Dr. Betty Liu, Professor

Partial Differential Equations

My primary research area is numerical solutions of partial differential equations. My research interests are in the fields of numerical analysis, partial differential equations, scientific computation, mathematical modeling, and computational fluid dynamics. I have recently been concentrating on the following two fields of research: numerical analysis and computer simulation. For numerical analysis, I develop numerical methods to approximate the solutions of partial differential equations, prove the unique solvability of the numerical algorithms, and carry out the error analysis of the numerical solutions. For computer simulation, I develop 3D mathematical models to simulate the blood flows in human atherosclerotic arteries, to study the blood flow pattern in curved arteries with or without stenosis, and to investigate the effect of the stenosis on the wall shear stress, the pressure drop, and the flow disturbance. Numerical computations are carried out to allow for simulations of different geometries and flow parameters under the physiological conditions, and the numerical results are analyzed.

David Marshall

Dr. David Marshall, Associate Professor

Algebra and Number Theory

My research is in pure mathematics and has included overlapping areas of algebra, number theory, and geometry. More specifically, I have done work applying Iwasawa theory techniques in algebraic number theory; I have applied arithmetical algebraic geometry techniques to the study of genus 1 curves; and have written pedagogical materials and a textbook for elementary number theory courses. Recently I have been working on projects related to bilinear and quadratic forms over rings and fields of even characteristic, which is an interesting and often overlooked case that is usually omitted from classical treatments on the subject.

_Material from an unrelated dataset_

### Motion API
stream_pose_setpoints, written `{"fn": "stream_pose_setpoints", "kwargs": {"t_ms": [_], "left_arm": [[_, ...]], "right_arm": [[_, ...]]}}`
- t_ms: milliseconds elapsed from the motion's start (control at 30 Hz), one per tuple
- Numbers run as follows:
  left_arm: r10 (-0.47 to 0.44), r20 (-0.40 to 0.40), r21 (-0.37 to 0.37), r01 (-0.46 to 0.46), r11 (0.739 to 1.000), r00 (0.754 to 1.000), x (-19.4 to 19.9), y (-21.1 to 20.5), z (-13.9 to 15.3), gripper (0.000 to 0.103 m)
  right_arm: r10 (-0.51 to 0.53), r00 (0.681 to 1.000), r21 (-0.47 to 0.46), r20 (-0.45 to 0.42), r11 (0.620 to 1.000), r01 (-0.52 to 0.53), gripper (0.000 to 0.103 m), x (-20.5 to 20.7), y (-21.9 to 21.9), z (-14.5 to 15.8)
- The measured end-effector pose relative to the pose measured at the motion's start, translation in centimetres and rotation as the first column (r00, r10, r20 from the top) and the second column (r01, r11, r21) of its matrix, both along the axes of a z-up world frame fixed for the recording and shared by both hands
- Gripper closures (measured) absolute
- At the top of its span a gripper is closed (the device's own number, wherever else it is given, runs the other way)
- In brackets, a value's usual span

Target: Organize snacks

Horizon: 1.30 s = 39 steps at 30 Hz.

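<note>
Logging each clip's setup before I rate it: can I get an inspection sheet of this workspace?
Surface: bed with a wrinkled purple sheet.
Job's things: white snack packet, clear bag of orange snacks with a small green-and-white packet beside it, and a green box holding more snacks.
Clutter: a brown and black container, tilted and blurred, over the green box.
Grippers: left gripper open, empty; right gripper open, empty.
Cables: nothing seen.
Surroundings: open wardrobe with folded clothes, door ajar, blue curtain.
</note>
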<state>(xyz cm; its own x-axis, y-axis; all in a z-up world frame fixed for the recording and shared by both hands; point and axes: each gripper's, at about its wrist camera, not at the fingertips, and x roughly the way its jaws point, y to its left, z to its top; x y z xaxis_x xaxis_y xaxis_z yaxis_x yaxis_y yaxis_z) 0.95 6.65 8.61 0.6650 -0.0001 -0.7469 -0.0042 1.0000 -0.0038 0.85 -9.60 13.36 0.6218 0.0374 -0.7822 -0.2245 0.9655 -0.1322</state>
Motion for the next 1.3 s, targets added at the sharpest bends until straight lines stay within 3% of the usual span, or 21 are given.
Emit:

I’m always interested in hearing about and working on new problems whose solutions are potentially susceptible to the methods of modern algebra, especially those coming from number theory and geometry.

Potential Student Collaborations

Maximal Length Divisor Cycles (this is an SRP 2020 project; applications due 3/1/20)

A finite sequence of distinct positive integers is called a divisor chain if each term is either a divisor or a multiple of the preceding term. A divisor chain is called a divisor cycle (or loop) if the first term is also either a divisor or multiple of the last term. The chain (or cycle) is bounded by the natural number n if the terms of the sequence are all less than or equal to n. It’s natural to ask: what is the longest chain or cycle that can be constructed with a given bound n?

Erdös and Pomerance initiated the study of maximal bounded divisor chains in the 1980’s by looking at their asymptotic behavior. Our project will focus on smaller, computational problems concerning maximal bounded divisor cycles and other similar structures, as well as the structure of their graph-theoretic models. Students working on this project will have the opportunity to increase their knowledge in the areas of number theory, abstract algebra, and graph theory.

Wai Pang

Dr. Wai “Johnny” Pang, Associate Professor

Inverse Problems on Hilbert Spaces

My main research interests are in neighborhood hypothesis and inverse problems on Hilbert spaces. Neighborhood hypothesis is an improved testing method that is both mathematically convenient and practically relevant to replace the usual hypothesis. The advantage is that the asymptotes remain essentially the same with the neighborhood null hypothesis and corresponding alternative reversed. For inverse problems on Hilbert spaces, I focus particularly on improving estimators of inverse function and regression models in Hilbert Spaces. For the past two years, I have also been including student researchers in the above topics with applications.